→ Provided material:
++++++++
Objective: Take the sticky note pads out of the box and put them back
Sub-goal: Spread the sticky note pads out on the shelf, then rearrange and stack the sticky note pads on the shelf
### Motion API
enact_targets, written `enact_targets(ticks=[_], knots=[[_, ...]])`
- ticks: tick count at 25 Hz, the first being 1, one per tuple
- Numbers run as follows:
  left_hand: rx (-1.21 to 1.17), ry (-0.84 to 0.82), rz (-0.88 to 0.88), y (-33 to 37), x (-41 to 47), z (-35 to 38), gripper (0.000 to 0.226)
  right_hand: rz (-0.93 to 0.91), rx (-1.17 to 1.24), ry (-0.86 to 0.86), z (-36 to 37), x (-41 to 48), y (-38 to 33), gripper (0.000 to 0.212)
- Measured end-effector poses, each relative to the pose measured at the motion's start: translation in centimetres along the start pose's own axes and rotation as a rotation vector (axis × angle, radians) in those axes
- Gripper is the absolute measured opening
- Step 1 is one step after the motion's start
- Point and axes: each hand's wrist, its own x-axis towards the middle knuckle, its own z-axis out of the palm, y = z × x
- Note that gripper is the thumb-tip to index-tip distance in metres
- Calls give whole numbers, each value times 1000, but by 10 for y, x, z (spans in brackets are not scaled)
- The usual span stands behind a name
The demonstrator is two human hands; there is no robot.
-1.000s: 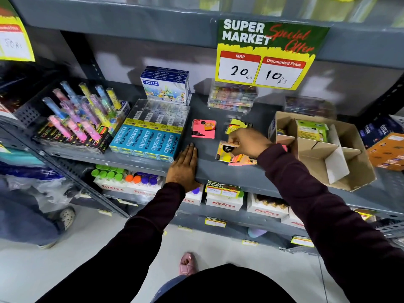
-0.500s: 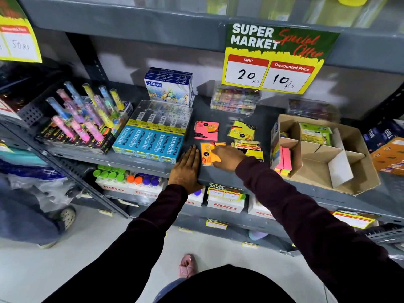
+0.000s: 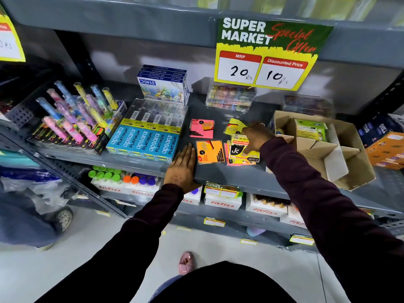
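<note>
On the grey shelf (image 3: 218, 173), four lots of sticky note pads are lying out beside the cardboard box (image 3: 354, 171). Pink pad (image 3: 201, 128) is sitting at the rear left, orange pad (image 3: 210, 151) just in front of it, yellow pad (image 3: 235, 127) at the rear right. Right hand (image 3: 256, 136) is reaching over a small pile of pads (image 3: 241, 152), fingers curled down on its top yellow-and-black pack; whether it is actually gripping that pack cannot be told. Left hand (image 3: 182, 168) is lying open and flat on the shelf edge, fingers together, holding nothing, just left of the orange pad. Green pack (image 3: 310, 129) is standing in a rear compartment of the box. Blue pencil boxes (image 3: 145, 143) are sitting left of the left hand. Price sign (image 3: 270, 53) is hanging overhead.
</note>
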Motion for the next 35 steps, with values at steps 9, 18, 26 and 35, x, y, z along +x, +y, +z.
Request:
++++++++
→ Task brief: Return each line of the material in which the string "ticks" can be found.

→ Expected answer:
enact_targets, written `enact_targets(ticks=[_], knots=[[_, ...]])`
- ticks: tick count at 25 Hz, the first being 1, one per tuple

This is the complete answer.